My thoughts on Rep. Paul Ryan’s Medicare plan (again)

Today, Rep. Paul Ryan submitted a description of his plan for Medicare to The New York Times. It appears in an Economix post. The key passage is,

My reform plan makes no changes for those 55 and older, as efforts to save this program ought not disrupt benefits for those in and near retirement. For those now under the age of 55, Medicare would provide seniors with a payment, a list of Medicare-approved coverage options, and the ability to choose a plan that works best for them. The Medicare payment would be adjusted so that the wealthy receive a lower subsidy, the sick would receive a higher payment if their conditions worsen, and lower-income seniors would receive additional assistance to cover out-of-pocket costs.

It’s not a terrible plan, but it does have flaws, as I’ve pointed out before. My biggest concern is how the government payment is set. As we’ve already seen today and many times in the past, Congress and the Center for Medicare & Medicaid Services (CMS) love to fiddle with payment levels to private plans. That, my dear readers, is how budgets are busted.

Last I heard (from Rep.
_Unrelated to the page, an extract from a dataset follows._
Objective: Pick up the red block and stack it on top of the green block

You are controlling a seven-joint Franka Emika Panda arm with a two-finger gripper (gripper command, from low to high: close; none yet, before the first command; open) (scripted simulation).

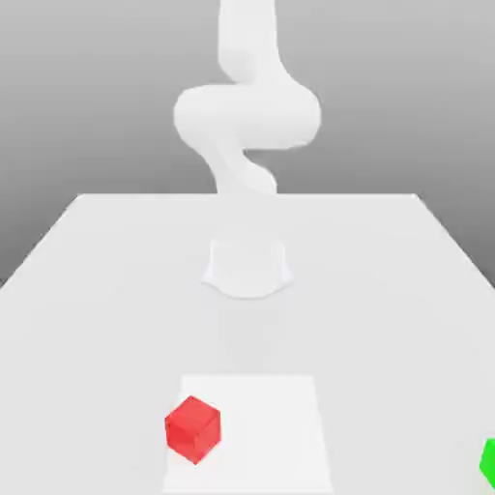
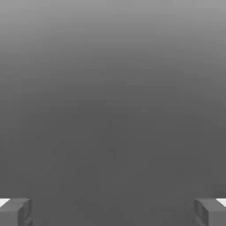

Ryan’s staff), the government payments in his plan would be set by the Health and Human Services Secretary. I think we can do better. I think we should set the payments based on a competitive bidding system that includes traditional Medicare among the bidders. Such a system could save tens of billions of dollars per year and has a better chance of being beyond the reach of program administrators, especially so if it is further insulated within an Independent Payment Advisory Board-like entity.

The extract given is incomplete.